[llvm-branch-commits] [clang-tools-extra] [clang-doc] Improve complexity of Index construction (PR #182621)
Paul Kirth via llvm-branch-commits
llvm-branch-commits at lists.llvm.org
Mon Feb 23 15:55:55 PST 2026
https://github.com/ilovepi updated https://github.com/llvm/llvm-project/pull/182621
>From f3d9f0441f3b8abf5855ab4c0dc6e6b1f41aeb82 Mon Sep 17 00:00:00 2001
From: Paul Kirth <paulkirth at google.com>
Date: Thu, 12 Jun 2025 10:50:39 -0700
Subject: [PATCH 1/2] [clang-doc] Improve complexity of Index construction
The existing implementation ends up with an O(N^2) algorithm due to
repeated linear scans during index construction. Switching to a
StringMap allows us to reduce this to O(N), since we no longer need to
search the vector.
The `BM_Index_Insertion` benchmark measures the time taken to insert N
unique records into the index.
| Scale (N Items) | Baseline (ns) | Patched (ns) | Speedup | Change |
|----------------:|--------------:|-------------:|--------:|-------:|
| 10 | 9,977 | 11,004 | 0.91x | +10.3% |
| 64 | 69,249 | 69,166 | 1.00x | -0.1% |
| 512 | 1,932,714 | 525,877 | 3.68x | -72.8% |
| 4,096 | 92,411,535 | 4,589,030 | 20.1x | -95.0% |
| 10,000 | 577,384,945 | 12,998,039 | 44.4x | -97.7% |
The patch delivers significant improvements to scalability. At 10,000
items, index construction is **~44 times faster**, confirming the
complexity reduction from O(N^2) to O(N). The crossover point where the
new map-based approach beats the vector-based approach appears to be
around N=64.
Since the index is typically larger than 64 for files of non trivial
complexity, and users will typically be building documentation for an
entire project with many files, all normal usage should benefit from
this change.
Other benchmarks show minor regressions, though in a typical build of
LLVM documentation index construction takes up a larger amount of
runtime than any of these other components.
---
clang-tools-extra/clang-doc/Generators.cpp | 24 ++---
clang-tools-extra/clang-doc/JSONGenerator.cpp | 16 ++--
clang-tools-extra/clang-doc/MDGenerator.cpp | 31 ++++---
.../clang-doc/Representation.cpp | 3 +-
clang-tools-extra/clang-doc/Representation.h | 3 +-
clang-tools-extra/clang-doc/YAMLGenerator.cpp | 6 +-
.../unittests/clang-doc/ClangDocTest.cpp | 4 +-
.../unittests/clang-doc/GeneratorTest.cpp | 88 +++++++++++++++----
8 files changed, 124 insertions(+), 51 deletions(-)

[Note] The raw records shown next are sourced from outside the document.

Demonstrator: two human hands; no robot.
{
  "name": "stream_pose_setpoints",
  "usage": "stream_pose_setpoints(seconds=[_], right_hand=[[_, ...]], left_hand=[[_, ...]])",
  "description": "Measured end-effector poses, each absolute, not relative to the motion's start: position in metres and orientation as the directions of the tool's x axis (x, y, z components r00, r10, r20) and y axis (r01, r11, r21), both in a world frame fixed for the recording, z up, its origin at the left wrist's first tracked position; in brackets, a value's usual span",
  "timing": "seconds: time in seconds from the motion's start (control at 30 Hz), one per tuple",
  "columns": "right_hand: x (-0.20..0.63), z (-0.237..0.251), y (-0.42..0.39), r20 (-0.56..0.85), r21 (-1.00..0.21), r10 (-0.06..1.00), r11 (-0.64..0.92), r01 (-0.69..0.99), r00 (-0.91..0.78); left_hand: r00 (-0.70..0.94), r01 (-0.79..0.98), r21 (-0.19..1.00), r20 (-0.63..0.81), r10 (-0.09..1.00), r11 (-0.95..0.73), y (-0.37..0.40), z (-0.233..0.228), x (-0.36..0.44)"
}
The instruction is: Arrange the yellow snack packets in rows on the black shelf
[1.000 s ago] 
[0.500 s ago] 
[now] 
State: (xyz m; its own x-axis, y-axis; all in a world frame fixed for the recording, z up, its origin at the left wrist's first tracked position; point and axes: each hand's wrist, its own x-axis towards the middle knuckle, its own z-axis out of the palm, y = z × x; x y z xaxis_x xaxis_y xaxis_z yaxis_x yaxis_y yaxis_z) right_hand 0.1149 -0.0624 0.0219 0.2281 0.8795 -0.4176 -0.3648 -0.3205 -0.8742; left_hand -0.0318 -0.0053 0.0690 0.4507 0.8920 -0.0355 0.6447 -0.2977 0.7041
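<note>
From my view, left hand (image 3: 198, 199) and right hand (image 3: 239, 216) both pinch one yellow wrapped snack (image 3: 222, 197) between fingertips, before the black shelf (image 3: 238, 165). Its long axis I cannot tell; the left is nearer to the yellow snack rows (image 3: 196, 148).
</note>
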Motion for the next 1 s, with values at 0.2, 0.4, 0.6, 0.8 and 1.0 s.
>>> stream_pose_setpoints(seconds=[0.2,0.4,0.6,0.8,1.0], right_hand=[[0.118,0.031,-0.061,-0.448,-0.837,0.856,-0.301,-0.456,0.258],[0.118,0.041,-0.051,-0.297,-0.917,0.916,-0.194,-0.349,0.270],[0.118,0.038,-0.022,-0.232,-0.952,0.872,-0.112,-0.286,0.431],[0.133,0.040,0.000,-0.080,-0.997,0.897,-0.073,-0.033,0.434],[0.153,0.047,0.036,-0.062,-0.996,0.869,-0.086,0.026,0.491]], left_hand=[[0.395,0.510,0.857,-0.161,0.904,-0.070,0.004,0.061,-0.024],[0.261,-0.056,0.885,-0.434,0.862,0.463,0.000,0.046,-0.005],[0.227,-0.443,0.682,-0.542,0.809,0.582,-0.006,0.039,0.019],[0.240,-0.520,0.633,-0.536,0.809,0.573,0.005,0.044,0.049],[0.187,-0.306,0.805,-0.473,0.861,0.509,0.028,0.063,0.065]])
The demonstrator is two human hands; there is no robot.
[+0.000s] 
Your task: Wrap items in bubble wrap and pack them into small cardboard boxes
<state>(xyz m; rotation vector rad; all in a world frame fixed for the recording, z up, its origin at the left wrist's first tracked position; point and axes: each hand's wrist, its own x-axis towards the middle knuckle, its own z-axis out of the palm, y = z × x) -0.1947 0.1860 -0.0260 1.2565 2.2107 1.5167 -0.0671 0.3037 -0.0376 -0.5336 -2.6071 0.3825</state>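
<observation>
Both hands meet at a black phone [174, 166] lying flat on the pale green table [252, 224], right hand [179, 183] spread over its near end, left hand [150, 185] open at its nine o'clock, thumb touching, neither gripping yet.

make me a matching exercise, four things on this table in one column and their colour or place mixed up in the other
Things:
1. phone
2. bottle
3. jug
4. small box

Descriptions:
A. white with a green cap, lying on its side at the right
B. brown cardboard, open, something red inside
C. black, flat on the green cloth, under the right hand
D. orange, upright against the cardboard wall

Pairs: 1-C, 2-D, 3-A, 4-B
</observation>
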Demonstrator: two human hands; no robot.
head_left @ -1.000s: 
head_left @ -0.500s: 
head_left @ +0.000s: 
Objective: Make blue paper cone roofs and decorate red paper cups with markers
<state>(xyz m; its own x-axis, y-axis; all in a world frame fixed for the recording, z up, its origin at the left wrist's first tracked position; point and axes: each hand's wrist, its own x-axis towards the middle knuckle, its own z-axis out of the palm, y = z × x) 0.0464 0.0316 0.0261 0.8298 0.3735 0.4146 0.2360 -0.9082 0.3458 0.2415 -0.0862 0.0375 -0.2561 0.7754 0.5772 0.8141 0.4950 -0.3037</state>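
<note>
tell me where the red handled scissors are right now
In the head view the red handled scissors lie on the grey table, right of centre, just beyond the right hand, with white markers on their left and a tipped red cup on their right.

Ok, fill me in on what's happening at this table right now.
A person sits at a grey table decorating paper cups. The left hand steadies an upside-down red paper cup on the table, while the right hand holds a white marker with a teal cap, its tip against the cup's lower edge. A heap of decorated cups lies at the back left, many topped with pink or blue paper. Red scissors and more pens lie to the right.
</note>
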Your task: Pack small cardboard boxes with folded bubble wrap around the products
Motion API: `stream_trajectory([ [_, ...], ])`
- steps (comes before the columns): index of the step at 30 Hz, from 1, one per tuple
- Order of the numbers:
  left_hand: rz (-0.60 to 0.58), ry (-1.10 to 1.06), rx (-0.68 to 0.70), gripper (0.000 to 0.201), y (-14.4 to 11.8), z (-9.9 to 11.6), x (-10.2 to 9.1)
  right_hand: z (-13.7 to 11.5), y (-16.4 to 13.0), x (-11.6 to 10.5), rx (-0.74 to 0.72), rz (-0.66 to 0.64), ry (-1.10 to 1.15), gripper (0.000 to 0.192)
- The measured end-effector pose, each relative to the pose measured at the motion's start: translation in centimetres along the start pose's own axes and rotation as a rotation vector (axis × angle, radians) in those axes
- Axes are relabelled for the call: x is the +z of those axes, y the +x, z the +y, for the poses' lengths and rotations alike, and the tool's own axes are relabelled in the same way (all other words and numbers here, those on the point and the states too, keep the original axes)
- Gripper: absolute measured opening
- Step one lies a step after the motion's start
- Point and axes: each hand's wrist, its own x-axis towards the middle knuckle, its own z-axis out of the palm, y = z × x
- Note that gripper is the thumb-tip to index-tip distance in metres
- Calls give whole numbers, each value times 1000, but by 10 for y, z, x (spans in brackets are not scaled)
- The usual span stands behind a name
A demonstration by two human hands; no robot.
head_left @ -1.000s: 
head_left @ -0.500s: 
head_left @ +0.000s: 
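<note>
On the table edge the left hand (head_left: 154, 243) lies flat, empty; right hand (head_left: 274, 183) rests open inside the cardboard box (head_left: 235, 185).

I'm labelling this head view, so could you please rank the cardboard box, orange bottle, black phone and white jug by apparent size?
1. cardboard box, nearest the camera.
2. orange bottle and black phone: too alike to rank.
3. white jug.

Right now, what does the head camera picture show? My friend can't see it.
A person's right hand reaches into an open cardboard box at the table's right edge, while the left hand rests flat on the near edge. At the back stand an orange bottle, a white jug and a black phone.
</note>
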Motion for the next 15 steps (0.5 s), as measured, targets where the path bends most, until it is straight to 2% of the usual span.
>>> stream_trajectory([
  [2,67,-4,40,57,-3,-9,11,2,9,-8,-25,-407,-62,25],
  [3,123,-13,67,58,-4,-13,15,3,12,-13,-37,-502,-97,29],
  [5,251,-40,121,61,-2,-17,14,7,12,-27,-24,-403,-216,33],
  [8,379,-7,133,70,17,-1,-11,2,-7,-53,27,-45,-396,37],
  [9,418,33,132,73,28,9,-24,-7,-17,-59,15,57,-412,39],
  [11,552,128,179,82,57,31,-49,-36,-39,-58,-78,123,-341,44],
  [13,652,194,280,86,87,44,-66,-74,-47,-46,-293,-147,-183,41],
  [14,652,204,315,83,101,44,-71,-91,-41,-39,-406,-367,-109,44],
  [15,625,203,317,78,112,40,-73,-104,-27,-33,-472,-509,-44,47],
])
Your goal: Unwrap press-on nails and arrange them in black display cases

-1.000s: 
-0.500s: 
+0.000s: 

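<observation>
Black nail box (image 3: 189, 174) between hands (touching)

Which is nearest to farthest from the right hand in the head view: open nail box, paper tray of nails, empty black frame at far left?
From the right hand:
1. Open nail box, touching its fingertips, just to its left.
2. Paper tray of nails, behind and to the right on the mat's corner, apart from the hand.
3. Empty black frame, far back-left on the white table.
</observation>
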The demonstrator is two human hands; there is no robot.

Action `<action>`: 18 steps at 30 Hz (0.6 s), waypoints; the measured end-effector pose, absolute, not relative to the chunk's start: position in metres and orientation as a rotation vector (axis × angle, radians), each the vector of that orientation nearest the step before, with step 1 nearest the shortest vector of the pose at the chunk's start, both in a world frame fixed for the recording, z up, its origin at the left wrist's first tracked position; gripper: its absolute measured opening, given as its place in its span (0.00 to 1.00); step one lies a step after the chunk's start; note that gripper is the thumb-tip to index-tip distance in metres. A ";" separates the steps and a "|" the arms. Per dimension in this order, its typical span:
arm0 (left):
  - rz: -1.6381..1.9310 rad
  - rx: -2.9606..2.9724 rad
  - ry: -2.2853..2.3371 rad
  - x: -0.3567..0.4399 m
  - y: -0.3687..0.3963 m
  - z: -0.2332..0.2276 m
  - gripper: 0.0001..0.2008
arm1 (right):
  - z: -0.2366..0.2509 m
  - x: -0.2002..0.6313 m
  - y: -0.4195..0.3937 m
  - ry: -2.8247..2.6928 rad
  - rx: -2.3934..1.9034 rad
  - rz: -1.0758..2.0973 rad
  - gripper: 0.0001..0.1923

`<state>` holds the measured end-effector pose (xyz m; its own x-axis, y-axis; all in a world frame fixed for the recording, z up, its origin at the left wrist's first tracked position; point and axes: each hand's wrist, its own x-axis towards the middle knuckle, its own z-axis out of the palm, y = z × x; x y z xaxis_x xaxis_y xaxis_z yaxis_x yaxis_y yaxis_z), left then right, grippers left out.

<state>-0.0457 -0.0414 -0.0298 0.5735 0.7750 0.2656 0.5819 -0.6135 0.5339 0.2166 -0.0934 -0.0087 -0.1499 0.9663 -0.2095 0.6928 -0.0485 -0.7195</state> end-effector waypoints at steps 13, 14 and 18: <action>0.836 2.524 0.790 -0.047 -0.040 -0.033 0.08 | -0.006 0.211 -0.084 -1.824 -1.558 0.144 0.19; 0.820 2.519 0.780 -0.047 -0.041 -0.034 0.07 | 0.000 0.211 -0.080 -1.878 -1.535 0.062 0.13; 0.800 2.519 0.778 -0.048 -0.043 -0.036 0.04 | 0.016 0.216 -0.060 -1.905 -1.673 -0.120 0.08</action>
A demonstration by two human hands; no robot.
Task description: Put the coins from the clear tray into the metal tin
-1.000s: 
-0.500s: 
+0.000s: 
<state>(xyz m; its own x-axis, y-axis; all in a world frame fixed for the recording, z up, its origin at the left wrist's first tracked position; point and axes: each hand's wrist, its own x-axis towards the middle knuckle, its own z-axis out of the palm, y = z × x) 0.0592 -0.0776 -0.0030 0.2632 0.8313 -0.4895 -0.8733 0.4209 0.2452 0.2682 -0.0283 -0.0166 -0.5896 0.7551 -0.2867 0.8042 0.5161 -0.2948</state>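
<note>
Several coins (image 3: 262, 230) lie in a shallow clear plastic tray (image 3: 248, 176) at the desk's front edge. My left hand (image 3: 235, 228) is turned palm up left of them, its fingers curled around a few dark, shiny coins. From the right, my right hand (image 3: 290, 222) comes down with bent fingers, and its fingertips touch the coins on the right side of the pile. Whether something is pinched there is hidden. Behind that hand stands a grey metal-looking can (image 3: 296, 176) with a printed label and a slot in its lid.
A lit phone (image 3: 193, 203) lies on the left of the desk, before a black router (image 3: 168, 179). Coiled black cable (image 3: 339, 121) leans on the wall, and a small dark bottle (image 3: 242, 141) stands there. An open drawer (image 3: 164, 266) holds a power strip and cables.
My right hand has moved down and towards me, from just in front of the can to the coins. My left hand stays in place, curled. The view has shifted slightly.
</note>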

diff --git a/clang-tools-extra/clang-doc/Generators.cpp b/clang-tools-extra/clang-doc/Generators.cpp
index eca1f288d5ba1..f69d666757b18 100644
--- a/clang-tools-extra/clang-doc/Generators.cpp
+++ b/clang-tools-extra/clang-doc/Generators.cpp
@@ -212,33 +212,35 @@ void Generator::addInfoToIndex(Index &Idx, const doc::Info *Info) {
for (const auto &R : llvm::reverse(Info->Namespace)) {
// Look for the current namespace in the children of the index I is
// pointing.
- auto It = llvm::find(I->Children, R.USR);
+ auto It = I->Children.find(llvm::toStringRef(R.USR));
if (It != I->Children.end()) {
// If it is found, just change I to point the namespace reference found.
- I = &*It;
+ I = &It->second;
} else {
// If it is not found a new reference is created
- I->Children.emplace_back(R.USR, R.Name, R.RefType, R.Path);
+ auto [NewInfo, success] = I->Children.try_emplace(
+ llvm::toStringRef(R.USR), R.USR, R.Name, R.RefType, R.Path);
// I is updated with the reference of the new namespace reference
- I = &I->Children.back();
+ if (success)
+ I = &NewInfo->second;
}
}
// Look for Info in the vector where it is supposed to be; it could already
// exist if it is a parent namespace of an Info already passed to this
// function.
- auto It = llvm::find(I->Children, Info->USR);
+ auto It = I->Children.find(llvm::toStringRef(Info->USR));
if (It == I->Children.end()) {
// If it is not in the vector it is inserted
- I->Children.emplace_back(Info->USR, Info->extractName(), Info->IT,
- Info->Path);
+ I->Children.try_emplace(llvm::toStringRef(Info->USR), Info->USR,
+ Info->extractName(), Info->IT, Info->Path);
} else {
// If it not in the vector we only check if Path and Name are not empty
// because if the Info was included by a namespace it may not have those
// values.
- if (It->Path.empty())
- It->Path = Info->Path;
- if (It->Name.empty())
- It->Name = Info->extractName();
+ if (It->second.Path.empty())
+ It->second.Path = Info->Path;
+ if (It->second.Name.empty())
+ It->second.Name = Info->extractName();
}
}
diff --git a/clang-tools-extra/clang-doc/JSONGenerator.cpp b/clang-tools-extra/clang-doc/JSONGenerator.cpp
index 5051e7e6e690d..8efef34414b76 100644
--- a/clang-tools-extra/clang-doc/JSONGenerator.cpp
+++ b/clang-tools-extra/clang-doc/JSONGenerator.cpp
@@ -794,19 +794,25 @@ static Error serializeIndex(const ClangDocContext &CDCtx, StringRef RootDir) {
if (IndexCopy.Children.empty()) {
// If the index is empty, default to displaying the global namespace.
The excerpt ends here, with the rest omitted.